§ **Exercise instructions**:
The required output is a verbatim transcription of the listing, pictures excluded.

§ **Dataset section**:

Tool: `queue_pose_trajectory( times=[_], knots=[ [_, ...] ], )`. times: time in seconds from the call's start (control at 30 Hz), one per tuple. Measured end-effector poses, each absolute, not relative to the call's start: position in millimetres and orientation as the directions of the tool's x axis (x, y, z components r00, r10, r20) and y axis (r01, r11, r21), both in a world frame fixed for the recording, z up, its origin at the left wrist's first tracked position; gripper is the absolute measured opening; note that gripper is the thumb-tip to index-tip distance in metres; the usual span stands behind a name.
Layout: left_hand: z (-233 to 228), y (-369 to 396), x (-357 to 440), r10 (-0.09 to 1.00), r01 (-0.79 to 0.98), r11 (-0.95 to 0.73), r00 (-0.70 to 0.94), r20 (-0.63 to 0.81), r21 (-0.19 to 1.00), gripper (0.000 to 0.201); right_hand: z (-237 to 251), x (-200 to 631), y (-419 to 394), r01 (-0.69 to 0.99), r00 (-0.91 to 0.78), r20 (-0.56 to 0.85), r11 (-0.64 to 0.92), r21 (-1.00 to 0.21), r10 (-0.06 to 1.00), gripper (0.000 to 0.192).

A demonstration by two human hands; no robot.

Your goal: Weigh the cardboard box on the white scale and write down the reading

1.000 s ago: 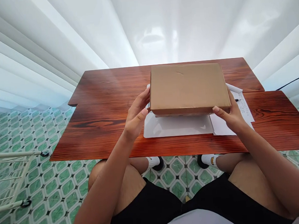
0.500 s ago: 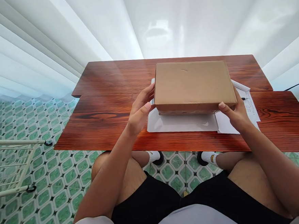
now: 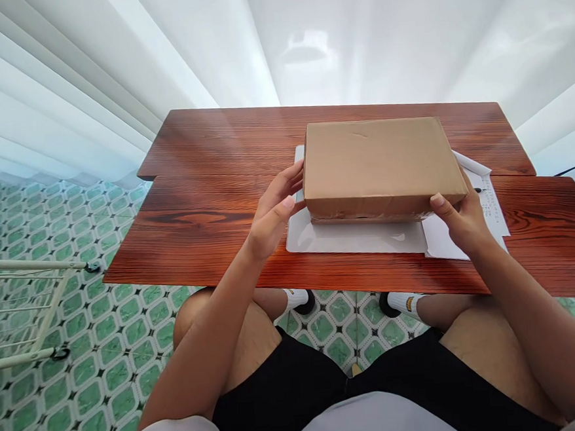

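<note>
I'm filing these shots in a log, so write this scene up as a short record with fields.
Main object: brown cardboard box, top closed, small crease near its far edge
Left hand: fingers at the box's left side
Right hand: thumb on the near edge, fingers along the right side
Under box: flat white panel; contact hard to tell
Beside panel: white papers, one with writing
Surface: reddish wooden table
Backdrop: white curtain
Floor: green-and-white tiles

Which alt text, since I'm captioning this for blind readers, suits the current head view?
A person's left hand and right hand hold a brown cardboard box by its ends, over a white board and papers on a reddish wooden table.
</note>
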State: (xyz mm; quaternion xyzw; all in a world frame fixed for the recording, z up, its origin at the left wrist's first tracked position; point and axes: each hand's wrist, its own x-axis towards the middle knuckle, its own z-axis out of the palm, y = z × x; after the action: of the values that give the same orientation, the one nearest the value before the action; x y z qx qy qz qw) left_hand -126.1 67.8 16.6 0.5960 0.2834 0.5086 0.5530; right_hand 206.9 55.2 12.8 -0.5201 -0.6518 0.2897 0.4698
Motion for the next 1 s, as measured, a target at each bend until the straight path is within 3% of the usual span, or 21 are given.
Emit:
queue_pose_trajectory(
  times=[0.27, 0.37, 0.43, 0.5, 0.6, 0.67, 0.77, 0.8, 0.9, 1.0],
  knots=[
    [15.6, 65.5, -130.2, 0.919, -0.131, -0.293, 0.233, 0.317, 0.947, 0.055, 6.5, 218.6, 55.5, 0.469, -0.100, 0.355, 0.359, -0.807, 0.929, 0.075],
    [22.8, 63.3, -133.9, 0.872, -0.041, -0.483, 0.071, 0.484, 0.875, 0.051, 5.2, 223.1, 54.6, 0.423, -0.057, 0.422, 0.405, -0.811, 0.905, 0.074],
    [32.4, 62.3, -136.3, 0.741, 0.032, -0.670, -0.023, 0.671, 0.741, 0.046, 7.6, 222.5, 53.7, 0.423, 0.069, 0.513, 0.440, -0.792, 0.856, 0.066],
    [45.5, 60.6, -136.4, 0.574, 0.106, -0.810, -0.058, 0.817, 0.577, 0.041, 12.6, 218.4, 52.7, 0.497, 0.234, 0.667, 0.503, -0.707, 0.707, 0.053],
    [68.8, 54.2, -126.2, 0.422, 0.185, -0.894, 0.040, 0.906, 0.408, 0.035, 19.6, 208.9, 49.0, 0.620, 0.285, 0.894, 0.644, -0.447, 0.346, 0.033],
    [81.8, 46.6, -110.0, 0.379, 0.164, -0.923, 0.230, 0.896, 0.348, 0.028, 20.8, 202.7, 42.3, 0.598, 0.143, 0.953, 0.744, -0.298, 0.267, 0.029],
    [84.9, 32.2, -73.7, 0.278, 0.043, -0.956, 0.440, 0.854, 0.289, 0.028, 19.8, 193.3, 25.2, 0.434, -0.197, 0.942, 0.886, -0.165, 0.271, 0.032],
    [79.6, 26.9, -60.2, 0.245, 0.010, -0.962, 0.475, 0.845, 0.273, 0.029, 19.8, 189.5, 18.6, 0.399, -0.320, 0.876, 0.890, -0.221, 0.361, 0.031],
    [44.6, 7.4, -22.8, 0.001, -0.330, -0.908, 0.614, 0.789, 0.258, 0.031, 21.2, 174.7, 2.6, 0.276, -0.564, 0.685, 0.887, -0.371, 0.462, 0.027],
    [-3.4, -23.4, 0.1, -0.201, -0.489, -0.707, 0.831, 0.518, 0.511, 0.036, 20.7, 158.9, -5.3, 0.181, -0.648, 0.563, 0.822, -0.541, 0.513, 0.026]
  ],
)
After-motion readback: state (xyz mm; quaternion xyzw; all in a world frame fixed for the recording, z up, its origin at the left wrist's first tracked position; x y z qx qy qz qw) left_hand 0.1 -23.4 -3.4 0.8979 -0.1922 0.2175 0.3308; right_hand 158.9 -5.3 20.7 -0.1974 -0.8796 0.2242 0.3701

§ **Response for this exercise**:
Tool: `queue_pose_trajectory( times=[_], knots=[ [_, ...] ], )`. times: time in seconds from the call's start (control at 30 Hz), one per tuple. Measured end-effector poses, each absolute, not relative to the call's start: position in millimetres and orientation as the directions of the tool's x axis (x, y, z components r00, r10, r20) and y axis (r01, r11, r21), both in a world frame fixed for the recording, z up, its origin at the left wrist's first tracked position; gripper is the absolute measured opening; note that gripper is the thumb-tip to index-tip distance in metres; the usual span stands behind a name.
Layout: left_hand: z (-233 to 228), y (-369 to 396), x (-357 to 440), r10 (-0.09 to 1.00), r01 (-0.79 to 0.98), r11 (-0.95 to 0.73), r00 (-0.70 to 0.94), r20 (-0.63 to 0.81), r21 (-0.19 to 1.00), gripper (0.000 to 0.201); right_hand: z (-237 to 251), x (-200 to 631), y (-419 to 394), r01 (-0.69 to 0.99), r00 (-0.91 to 0.78), r20 (-0.56 to 0.85), r11 (-0.64 to 0.92), r21 (-1.00 to 0.21), r10 (-0.06 to 1.00), gripper (0.000 to 0.192).

A demonstration by two human hands; no robot.

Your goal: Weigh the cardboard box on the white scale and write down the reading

1.000 s ago: 
0.500 s ago: 
now: 

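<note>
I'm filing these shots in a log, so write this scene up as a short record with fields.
Main object: brown cardboard box, top closed, small crease near its far edge
Left hand: fingers at the box's left side
Right hand: thumb on the near edge, fingers along the right side
Under box: flat white panel; contact hard to tell
Beside panel: white papers, one with writing
Surface: reddish wooden table
Backdrop: white curtain
Floor: green-and-white tiles

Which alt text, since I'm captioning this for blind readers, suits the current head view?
A person's left hand and right hand hold a brown cardboard box by its ends, over a white board and papers on a reddish wooden table.
</note>
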State: (xyz mm; quaternion xyzw; all in a world frame fixed for the recording, z up, its origin at the left wrist's first tracked position; point and axes: each hand's wrist, its own x-axis towards the middle knuckle, its own z-axis out of the palm, y = z × x; after the action: of the values that give the same orientation, the one nearest the value before the action; x y z qx qy qz qw) left_hand -126.1 67.8 16.6 0.5960 0.2834 0.5086 0.5530; right_hand 206.9 55.2 12.8 -0.5201 -0.6518 0.2897 0.4698
Motion for the next 1 s, as measured, a target at each bend until the straight path is within 3% of the usual span, or 21 are given.
Emit:
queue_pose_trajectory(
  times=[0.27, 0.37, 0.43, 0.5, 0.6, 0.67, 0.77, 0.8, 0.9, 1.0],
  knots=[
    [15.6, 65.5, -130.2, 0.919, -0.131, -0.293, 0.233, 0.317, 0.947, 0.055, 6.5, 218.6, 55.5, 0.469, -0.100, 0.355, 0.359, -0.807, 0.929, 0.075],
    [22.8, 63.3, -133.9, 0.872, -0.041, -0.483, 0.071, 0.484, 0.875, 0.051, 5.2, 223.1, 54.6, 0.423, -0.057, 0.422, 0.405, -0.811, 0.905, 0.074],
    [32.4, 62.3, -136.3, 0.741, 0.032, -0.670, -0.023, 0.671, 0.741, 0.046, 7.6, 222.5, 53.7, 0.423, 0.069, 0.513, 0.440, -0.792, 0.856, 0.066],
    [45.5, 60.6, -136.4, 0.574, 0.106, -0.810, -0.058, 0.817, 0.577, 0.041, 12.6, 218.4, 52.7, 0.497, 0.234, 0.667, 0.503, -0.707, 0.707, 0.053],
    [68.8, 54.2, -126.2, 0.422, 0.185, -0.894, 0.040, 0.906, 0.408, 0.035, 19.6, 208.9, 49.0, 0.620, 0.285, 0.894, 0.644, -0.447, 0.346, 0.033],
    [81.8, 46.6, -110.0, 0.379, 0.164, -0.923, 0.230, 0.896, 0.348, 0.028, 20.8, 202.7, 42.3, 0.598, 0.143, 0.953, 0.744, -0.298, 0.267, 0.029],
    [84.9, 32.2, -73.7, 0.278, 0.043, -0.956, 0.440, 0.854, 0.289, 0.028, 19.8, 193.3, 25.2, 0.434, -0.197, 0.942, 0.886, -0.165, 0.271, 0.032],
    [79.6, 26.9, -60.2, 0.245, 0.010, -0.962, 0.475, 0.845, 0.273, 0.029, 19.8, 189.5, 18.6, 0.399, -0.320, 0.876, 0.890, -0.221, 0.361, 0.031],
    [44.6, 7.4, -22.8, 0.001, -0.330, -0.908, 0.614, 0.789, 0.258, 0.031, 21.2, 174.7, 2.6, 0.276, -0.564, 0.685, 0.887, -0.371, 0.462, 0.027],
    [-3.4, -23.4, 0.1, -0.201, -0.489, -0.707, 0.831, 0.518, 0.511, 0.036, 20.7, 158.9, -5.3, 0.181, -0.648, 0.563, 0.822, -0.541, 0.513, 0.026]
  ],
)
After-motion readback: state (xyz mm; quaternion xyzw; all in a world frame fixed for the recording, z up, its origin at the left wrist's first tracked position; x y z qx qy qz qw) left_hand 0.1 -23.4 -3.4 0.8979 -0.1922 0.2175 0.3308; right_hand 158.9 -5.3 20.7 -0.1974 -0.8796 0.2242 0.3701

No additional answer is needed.